[swift-evolution] [Draft] Throwing Properties and Subscripts

Joe Groff jgroff at apple.com
Mon Mar 14 20:21:02 CDT 2016


> On Mar 14, 2016, at 4:59 PM, Brent Royal-Gordon <brent at architechies.com> wrote:
> 
>> Do you have an imagined use for throwing getters?
> 
> In the proposal, I cite a pair of framework methods that I think would be better modeled as a throwing subscript:
> 
> 	class NSURL {
> 		func getResourceValue(_ value: AutoreleasingUnsafeMutablePointer<AnyObject?>, forKey key: String) throws
> 		func setResourceValue(_ value: AnyObject?, forKey key: String) throws
> 	}
> 
> Here's another, much less matter-of-opinion usage:
> 
>  	// Numeric types, Bool, String, JSONValue?, [JSONValue], and [String: JSONValue] conform.
> 	protocol JSONValue { ... }
> 	
> 	protocol JSONRepresentable {
> 		associatedtype JSONRepresentation: JSONValue
> 		
> 		init(json: JSONRepresentation) throws
> 		var json: JSONRepresentation { get throws }
> 	}
> 	
> 	struct User: JSONRepresentable {
> 		var json: [String: JSONValue]
> 		
> 		var friends: [User] {
> 			get throws {
> 				guard let friendsJSON = json["friends"] as? [User.JSONRepresentation] else {
> 					throw UserError.InvalidFriends
> 				}
> 				return friendsJSON.map { try User(json: $0) } 
> 			}
> 			set throws {
> 				json["friends"] = newValue.map { try $0.json }
> 			}
> 		}
> 	}
> 
> As long as we're doing computation in getters, it will make sense for that computation to raise errors. I don't think we can get around the need for `get throws`.

It's debatable whether this is a good use of property syntax. The standard library doesn't even use property syntax for things that might unconditionally fail due to programmer error.

>> Allowing the getter or setter to throw independently greatly complicates the abstract model for properties. While we don't have much in the way of abstraction tools over properties yet, it would be important to consider the impact this might have on "lens" functions that can perform mutable projections. Right now, you can more or less categorize mutable properties into two groups:
>> 
>> - "reference-like", projecting mutable storage indirectly through a reference, which you could think of as having a type (Base) -> inout Property. This includes not only class properties but `nonmutating` struct properties like `UnsafeMutablePointer.memory`.
>> - "value-like", projecting mutable storage that is part of a larger mutable value, which you could think of as having type (inout Base) -> inout Property. This includes most mutable struct properties that aren't explicitly `nonmutating`.
> 
> I think you may be overoptimistic here—I've tried to prototype lenses before (using protocols and classes) and I've always quickly ended up in combinatorial explosion territory even when merely modeling existing behavior. First of all, mutability is uglier than you imply:
> 
> - There's actually a third setter category: read-only.

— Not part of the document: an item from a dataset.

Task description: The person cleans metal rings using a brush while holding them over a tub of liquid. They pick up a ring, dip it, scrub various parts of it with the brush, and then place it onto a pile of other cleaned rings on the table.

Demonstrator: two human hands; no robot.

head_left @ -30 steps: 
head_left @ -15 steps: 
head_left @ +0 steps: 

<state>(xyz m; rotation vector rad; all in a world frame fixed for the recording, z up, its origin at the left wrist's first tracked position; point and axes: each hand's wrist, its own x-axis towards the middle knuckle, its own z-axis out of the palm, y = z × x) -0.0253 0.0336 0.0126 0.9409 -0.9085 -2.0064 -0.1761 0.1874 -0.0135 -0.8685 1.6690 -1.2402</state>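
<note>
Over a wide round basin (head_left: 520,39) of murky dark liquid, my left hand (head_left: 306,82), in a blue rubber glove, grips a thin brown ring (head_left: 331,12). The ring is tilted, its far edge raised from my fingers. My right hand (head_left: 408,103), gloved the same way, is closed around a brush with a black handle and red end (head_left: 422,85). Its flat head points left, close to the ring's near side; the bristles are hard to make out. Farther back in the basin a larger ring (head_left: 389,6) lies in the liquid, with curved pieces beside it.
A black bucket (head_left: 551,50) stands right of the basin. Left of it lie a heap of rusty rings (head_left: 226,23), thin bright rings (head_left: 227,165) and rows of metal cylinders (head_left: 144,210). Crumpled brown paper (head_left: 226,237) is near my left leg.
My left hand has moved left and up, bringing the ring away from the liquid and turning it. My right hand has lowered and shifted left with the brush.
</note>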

How is that different from a nonmutating setter? Did you mean a read-only property? A read-only property is just a regular function, Base -> Property.

> - The getter and setter can be *independently* mutating—Swift is happy to accept `mutating get nonmutating set` (although I can't imagine why you would need it).

Fair point. From the point of view of the property abstraction, though, `mutating get nonmutating set` is erased to `mutating get mutating set`. That leaves three kinds of mutable property projection. `mutating get` itself is sufficiently weird and limited in utility, its use cases (IMO) better handled by value types holding onto a class instance for their lazy- or cache-like storage, that it might be worth jettisoning as well.

> Another complication comes from the type of the property in the lens's view. You need Any-typed lenses for KVC-style metaprogramming, but you also want type-specialized lenses for greater safety where you have stronger type guarantees. And yet their setters are different: Any setters need to be able to signal that they couldn't downcast to the concrete type of the property you were mutating. (This problem can actually go away if you have throwing setters, though—an Any lens just has to make nonthrowing setters into throwing ones!)

This sounds like something generics would better model than Any polymorphism, to carry the type parameter through the context you need polymorphism.

> (For added fun: you can't model the relationship between an Any lens and a specialized lens purely in protocols, because that would require support for higher-kinded types.)
> 
> So if you want to model the full richness of property semantics through their lenses, the lens system will inevitably be complicated. If you're willing to give up some fidelity when you convert to lenses, well, you can give up fidelity on throwing semantics too, and have the lens throw if either accessor throws.


True, you could say that if either part of the access can throw, then the entire property access is abstractly considered `throws`, and that errors are checked after get, after set, and for an `inout` access, when materializeForSet is called before the formal inout access (to catch get errors), and also after the completion callback is invoked (to catch set errors). That means you have to `try` every access to an abstracted property, but that's not the end of the world.